I criminali informatici hanno iniziato a utilizzare l’IA generativa e gli strumenti di machine learning per creare email di phishing più convincenti, automatizzare la scansione delle vulnerabilità e eludere i sistemi di rilevamento tradizionali. La valutazione della BCE, condivisa con le banche nelle ultime settimane, rileva che questi attacchi arrivano più velocemente e con meno segnali rivelatori. Una singola credenziale compromessa può innescare una violazione transfrontaliera prima ancora che il team di sicurezza della banca si accorga dell’intrusione. Il messaggio della banca centrale è netto: il vecchio manuale non basta più.

La tempistica non è casuale. Le banche europee stanno già affrontando norme patrimoniali più severe e un’economia stagnante. Aggiungere una corsa agli armamenti informatici a questo mix mette a dura prova i bilanci, ma la BCE chiarisce che sottoinvestire non è più un’opzione. Documenti interni della BCE visionati da GFdaily descrivono l’attuale contesto di minaccia come “senza precedenti per velocità e portata”, sebbene la banca abbia rifiutato di fornire dettagli sugli episodi specifici che hanno scatenato l’allerta.

Cosa chiede la BCE

La direttiva non fissa un obiettivo di spesa specifico — nessuna percentuale del fatturato o importo fisso in euro. Chiede invece a ciascuna banca di condurre una nuova valutazione del rischio incentrata sui vettori di attacco basati sull’IA e di presentare un piano di investimenti pluriennale. Tali piani devono mostrare misure concrete: assunzione di personale specializzato, aggiornamento del software di rilevamento delle minacce e simulazioni red-team che imitano le intrusioni guidate dall’IA. Le banche che temporeggiano possono aspettarsi ispezioni in loco più frequenti e, in casi estremi, requisiti patrimoniali più elevati legati al rischio informatico.

La BCE vuole anche che gli istituti condividano in modo più aggressivo le informazioni sulle minacce. “Nessuna banca è più un’isola”, afferma la direttiva. “La collaborazione sui modelli di attacco e sugli strumenti difensivi è essenziale per l’intero sistema.” Diverse grandi banche dell’eurozona hanno già iniziato a mettere in comune i dati attraverso una piattaforma pilota gestita dall’Autorità bancaria europea, e la BCE si aspetta che questo sforzo si espanda.

Il quadro normativo più ampio

Questa spinta da Francoforte si allinea con una tendenza normativa più ampia. Il regolamento dell’UE sulla resilienza operativa digitale (DORA), entrato in vigore nel gennaio 2025, richiede già agli istituti finanziari di testare regolarmente le proprie difese informatiche e di segnalare gli incidenti gravi entro poche ore. L’ultimo appello della BCE va oltre, concentrandosi specificamente sulla dimensione dell’IA. È un segnale che i regolatori considerano la tecnologia una minaccia distinta, non solo un altro elemento nella lista dei rischi.
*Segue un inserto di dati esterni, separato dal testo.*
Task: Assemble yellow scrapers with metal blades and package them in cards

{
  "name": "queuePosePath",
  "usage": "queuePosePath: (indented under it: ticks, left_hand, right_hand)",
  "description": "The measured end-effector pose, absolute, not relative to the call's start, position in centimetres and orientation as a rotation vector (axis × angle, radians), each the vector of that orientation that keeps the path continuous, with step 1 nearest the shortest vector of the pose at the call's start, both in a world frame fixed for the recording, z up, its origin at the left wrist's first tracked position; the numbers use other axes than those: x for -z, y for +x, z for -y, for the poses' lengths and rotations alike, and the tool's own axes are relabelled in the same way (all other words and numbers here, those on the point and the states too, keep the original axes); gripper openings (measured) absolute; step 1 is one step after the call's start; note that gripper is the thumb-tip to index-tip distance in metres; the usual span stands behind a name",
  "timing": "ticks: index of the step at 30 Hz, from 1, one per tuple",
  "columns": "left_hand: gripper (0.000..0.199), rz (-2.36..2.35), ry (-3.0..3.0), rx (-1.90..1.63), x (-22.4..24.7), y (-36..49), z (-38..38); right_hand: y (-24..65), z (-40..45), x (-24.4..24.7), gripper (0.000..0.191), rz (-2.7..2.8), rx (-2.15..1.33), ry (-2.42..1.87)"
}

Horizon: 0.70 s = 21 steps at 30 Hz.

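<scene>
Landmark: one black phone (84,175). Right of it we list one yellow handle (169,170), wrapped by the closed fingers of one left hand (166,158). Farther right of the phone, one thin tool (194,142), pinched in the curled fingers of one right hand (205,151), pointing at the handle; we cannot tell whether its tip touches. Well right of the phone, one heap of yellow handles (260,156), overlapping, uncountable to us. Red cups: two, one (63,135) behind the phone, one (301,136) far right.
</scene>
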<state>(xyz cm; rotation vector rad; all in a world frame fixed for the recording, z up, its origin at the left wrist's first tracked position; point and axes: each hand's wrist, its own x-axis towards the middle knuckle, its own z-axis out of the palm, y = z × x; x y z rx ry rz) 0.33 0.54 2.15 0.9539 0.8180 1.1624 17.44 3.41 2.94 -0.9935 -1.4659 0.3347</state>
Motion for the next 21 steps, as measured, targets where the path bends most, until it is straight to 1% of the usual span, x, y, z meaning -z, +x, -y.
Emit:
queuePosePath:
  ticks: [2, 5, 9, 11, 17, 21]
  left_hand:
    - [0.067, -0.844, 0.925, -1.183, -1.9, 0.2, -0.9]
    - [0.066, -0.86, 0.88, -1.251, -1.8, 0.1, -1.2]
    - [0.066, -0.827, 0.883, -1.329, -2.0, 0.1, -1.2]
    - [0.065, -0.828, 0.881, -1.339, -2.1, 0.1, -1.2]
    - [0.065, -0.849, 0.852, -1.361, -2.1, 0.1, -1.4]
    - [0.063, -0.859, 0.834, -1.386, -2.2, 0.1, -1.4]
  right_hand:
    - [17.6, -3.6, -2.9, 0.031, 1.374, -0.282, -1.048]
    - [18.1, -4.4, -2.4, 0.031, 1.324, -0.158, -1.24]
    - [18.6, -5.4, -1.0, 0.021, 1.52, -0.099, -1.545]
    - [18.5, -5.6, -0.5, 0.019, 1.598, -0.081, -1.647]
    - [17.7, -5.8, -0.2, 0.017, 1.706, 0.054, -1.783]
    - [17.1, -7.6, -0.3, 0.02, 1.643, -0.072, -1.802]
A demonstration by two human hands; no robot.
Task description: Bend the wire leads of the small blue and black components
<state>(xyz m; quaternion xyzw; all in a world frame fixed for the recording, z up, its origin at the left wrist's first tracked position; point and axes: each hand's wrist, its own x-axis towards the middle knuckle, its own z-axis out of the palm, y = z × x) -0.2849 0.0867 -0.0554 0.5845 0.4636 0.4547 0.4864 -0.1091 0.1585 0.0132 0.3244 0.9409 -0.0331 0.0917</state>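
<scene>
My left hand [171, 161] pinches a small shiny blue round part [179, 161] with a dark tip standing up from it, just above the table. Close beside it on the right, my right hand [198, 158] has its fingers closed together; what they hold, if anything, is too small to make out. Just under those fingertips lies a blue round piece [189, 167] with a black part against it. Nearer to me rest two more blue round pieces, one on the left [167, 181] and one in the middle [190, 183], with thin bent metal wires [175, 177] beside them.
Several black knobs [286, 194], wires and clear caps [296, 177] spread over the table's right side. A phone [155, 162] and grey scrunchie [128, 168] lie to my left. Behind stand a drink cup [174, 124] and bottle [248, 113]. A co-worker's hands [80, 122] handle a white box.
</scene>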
Le banche più piccole, che spesso non hanno le risorse finanziarie dei grandi rivali, affrontano la salita più ripida. La BCE ha riconosciuto questa disparità e sta valutando se offrire servizi di cybersecurity condivisi o acquisti coordinati di strumenti difensivi. Non è stato annunciato alcun piano definitivo, ma il consiglio della banca centrale dovrebbe discutere le opzioni nella riunione di giugno.

Per ora, il tempo stringe. Le banche hanno tempo fino alla fine del terzo trimestre per presentare le loro valutazioni del rischio IA e le roadmap di investimento. Quelle che non rispettano la scadenza dovranno affrontare una revisione formale e, potenzialmente, una menzione pubblica nei rapporti di vigilanza della BCE.